RECORDS FOR THIS TASK.
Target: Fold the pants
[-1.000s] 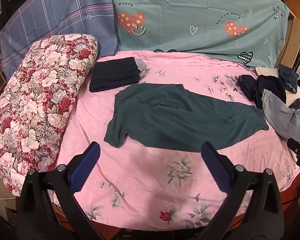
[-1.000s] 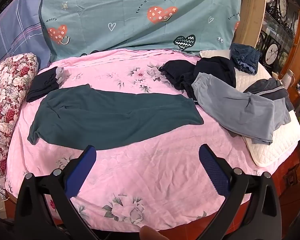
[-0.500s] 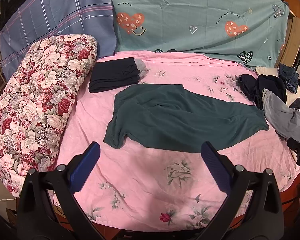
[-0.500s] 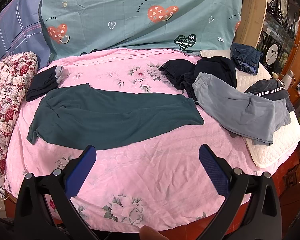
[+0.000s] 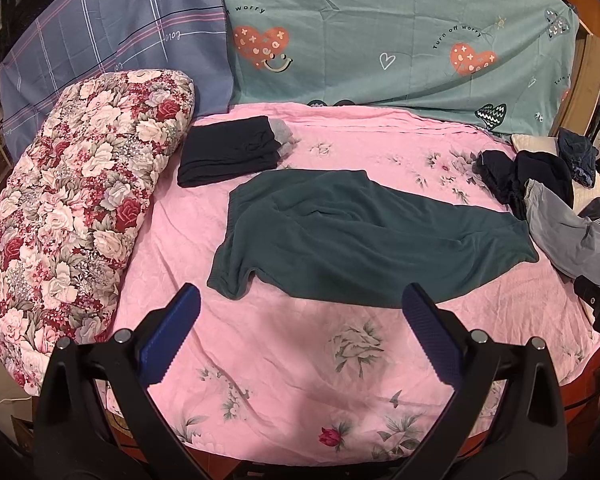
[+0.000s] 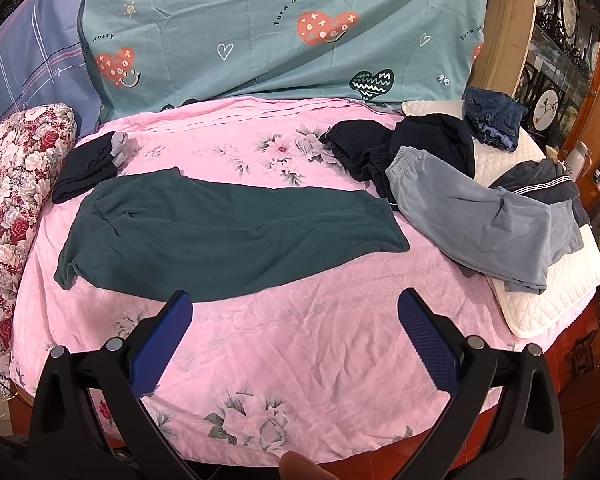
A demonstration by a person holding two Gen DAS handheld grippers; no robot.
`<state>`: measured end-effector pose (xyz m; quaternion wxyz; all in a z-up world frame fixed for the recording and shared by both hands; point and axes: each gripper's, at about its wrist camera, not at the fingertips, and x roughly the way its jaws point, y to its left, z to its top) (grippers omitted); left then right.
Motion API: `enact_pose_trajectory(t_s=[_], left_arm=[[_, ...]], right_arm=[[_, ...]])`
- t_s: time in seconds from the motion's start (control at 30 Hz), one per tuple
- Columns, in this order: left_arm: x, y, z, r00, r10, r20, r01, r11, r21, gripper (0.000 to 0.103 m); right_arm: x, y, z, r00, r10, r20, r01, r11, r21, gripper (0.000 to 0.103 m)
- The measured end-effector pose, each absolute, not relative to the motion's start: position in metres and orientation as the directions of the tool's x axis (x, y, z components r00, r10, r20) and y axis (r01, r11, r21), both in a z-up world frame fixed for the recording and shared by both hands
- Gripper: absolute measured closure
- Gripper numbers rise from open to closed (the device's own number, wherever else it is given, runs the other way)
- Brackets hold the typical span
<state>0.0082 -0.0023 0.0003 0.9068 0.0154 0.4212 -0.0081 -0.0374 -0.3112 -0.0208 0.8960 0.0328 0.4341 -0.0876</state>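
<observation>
Dark green pants (image 5: pixel 364 236) lie on the pink floral bed sheet (image 5: pixel 300 344), folded lengthwise, with the waist at the left and the leg ends at the right. They also show in the right wrist view (image 6: pixel 228 236). My left gripper (image 5: pixel 300 300) is open and empty, hovering over the sheet just short of the pants' near edge. My right gripper (image 6: pixel 296 304) is open and empty, also over the sheet just short of that edge.
A folded dark garment (image 5: pixel 230 154) lies at the back left beside a floral quilt roll (image 5: pixel 68 208). Grey pants (image 6: pixel 488 224) and dark clothes (image 6: pixel 412 148) are piled at the right on a white pillow (image 6: pixel 556 292). Teal and blue sheets hang behind.
Both views have shifted very slightly. The pants and other clothes lie as before, and both grippers stay open.
</observation>
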Motion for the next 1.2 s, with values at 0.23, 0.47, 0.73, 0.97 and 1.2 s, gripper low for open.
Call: enact_pose_trajectory(t_s=[0.23,0.47,0.73,0.97,1.2], left_arm=[[0.0090,-0.0014,0.0017,0.645,-0.001,-0.764,0.028,0.999,0.022,0.002],[0.0097,-0.0007,0.0029,0.646,0.000,-0.763,0.026,0.999,0.022,0.002],[0.0091,-0.0008,0.0025,0.646,0.000,-0.763,0.027,0.999,0.023,0.002],[0.0085,-0.0007,0.0024,0.646,0.000,-0.763,0.026,0.999,0.023,0.002],[0.0110,0.0028,-0.0019,0.642,0.002,-0.767,0.023,0.999,0.022,0.002]], right_arm=[[-0.0371,-0.3105,-0.0214,0.606,-0.130,-0.785,0.187,0.982,-0.019,0.001],[-0.0364,-0.3103,-0.0230,0.607,-0.129,-0.785,0.186,0.982,-0.017,0.001],[-0.0363,-0.3100,-0.0232,0.606,-0.129,-0.785,0.185,0.983,-0.019,0.001],[-0.0373,-0.3091,-0.0255,0.605,-0.129,-0.786,0.184,0.983,-0.020,0.001],[-0.0314,-0.3037,-0.0254,0.602,-0.128,-0.788,0.181,0.983,-0.021,0.001]])
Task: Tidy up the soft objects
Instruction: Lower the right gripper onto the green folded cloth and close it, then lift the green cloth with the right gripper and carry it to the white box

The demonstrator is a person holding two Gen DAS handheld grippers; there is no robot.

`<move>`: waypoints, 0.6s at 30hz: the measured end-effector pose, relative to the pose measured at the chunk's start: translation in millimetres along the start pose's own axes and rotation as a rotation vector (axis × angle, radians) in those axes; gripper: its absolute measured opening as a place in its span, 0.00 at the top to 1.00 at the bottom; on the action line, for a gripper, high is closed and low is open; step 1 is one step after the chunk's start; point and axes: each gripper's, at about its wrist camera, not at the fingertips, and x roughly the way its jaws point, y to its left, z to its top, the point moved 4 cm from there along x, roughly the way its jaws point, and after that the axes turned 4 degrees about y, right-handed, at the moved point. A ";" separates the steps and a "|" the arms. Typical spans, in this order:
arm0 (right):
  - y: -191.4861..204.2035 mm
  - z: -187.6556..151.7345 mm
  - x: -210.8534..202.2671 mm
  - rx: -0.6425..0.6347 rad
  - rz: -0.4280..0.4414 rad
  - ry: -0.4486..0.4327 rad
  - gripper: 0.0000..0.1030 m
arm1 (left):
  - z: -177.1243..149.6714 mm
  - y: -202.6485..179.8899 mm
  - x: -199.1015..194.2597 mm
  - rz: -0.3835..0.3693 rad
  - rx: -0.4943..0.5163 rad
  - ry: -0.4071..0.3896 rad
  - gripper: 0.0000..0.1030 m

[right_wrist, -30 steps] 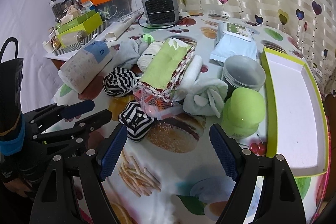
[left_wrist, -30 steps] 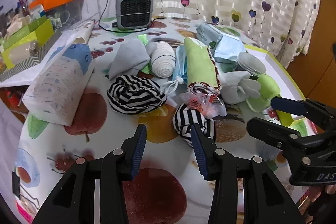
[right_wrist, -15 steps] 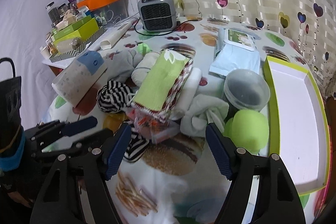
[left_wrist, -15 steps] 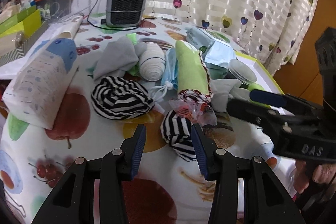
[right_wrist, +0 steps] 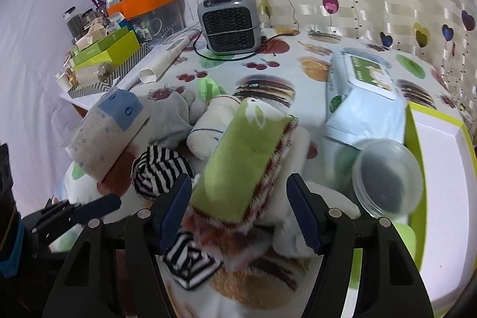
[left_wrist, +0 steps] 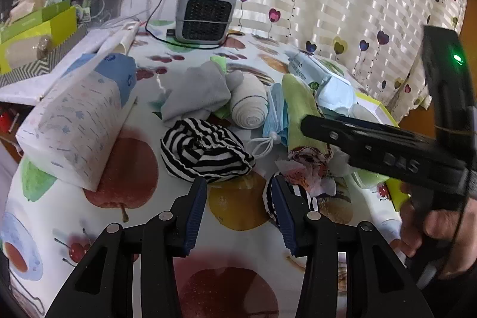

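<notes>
The right tongs (right_wrist: 238, 209), jaws just closing, straddle the folded green towel (right_wrist: 243, 157) without pressing it; the left tongs (left_wrist: 240, 209) gape empty above the bench (left_wrist: 134, 169). A striped sock (left_wrist: 205, 151) lies just beyond them.

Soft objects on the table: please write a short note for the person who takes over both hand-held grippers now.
Left hand-held gripper: open, empty, over the tablecloth near the small striped cloth.
Right hand-held gripper: open, jaws have just been closing, around the near end of the green folded cloth, not yet gripping.
The heap lies mid-table: large striped cloth, grey sock, rolled bandage.
Green-rimmed tray holds none of them.
Done: nothing sorted. Left: everything.
</notes>
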 end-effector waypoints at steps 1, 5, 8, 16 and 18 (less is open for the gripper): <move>-0.6 0.9 4.4 0.001 -0.002 0.009 0.35 | -1.0 -0.6 1.5 -0.004 0.002 0.004 0.57; -1.3 1.4 15.3 -0.009 -0.003 0.031 0.52 | -3.1 -0.8 5.7 -0.014 0.004 0.014 0.57; 0.0 1.7 10.5 -0.022 -0.002 0.015 0.64 | -3.4 -2.2 7.5 -0.021 0.005 0.016 0.57; -1.1 1.8 -6.1 -0.041 0.004 -0.019 0.80 | -7.3 -16.2 10.5 -0.066 0.033 0.030 0.57; -1.6 0.8 -10.2 -0.040 0.009 -0.029 0.81 | -8.9 -21.6 11.2 -0.084 0.047 0.035 0.55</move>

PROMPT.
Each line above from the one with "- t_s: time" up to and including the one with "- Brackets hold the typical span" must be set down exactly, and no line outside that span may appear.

OUTPUT OF THE TASK.
- t_s: time in seconds from the motion's start (control at 30 Hz), one per tuple
- Columns, in this order: left_arm: x, y, z, r00, r10, r20, r01, r11, r21, gripper (0.000 to 0.103 m); right_arm: x, y, z, r00, r10, r20, r01, r11, r21, gripper (0.000 to 0.103 m)
- The measured end-effector pose, each absolute, not relative to the motion's start: position in metres and orientation as the directions of the tool's x axis (x, y, z components r00, r10, r20) and y axis (r01, r11, r21), both in a z-up world frame fixed for the recording and shared by both hands
- Gripper: absolute measured closure
- Gripper numbers rise from open to closed (the device's own number, wherever else it is given, runs the other way)
- Brackets hold the typical span

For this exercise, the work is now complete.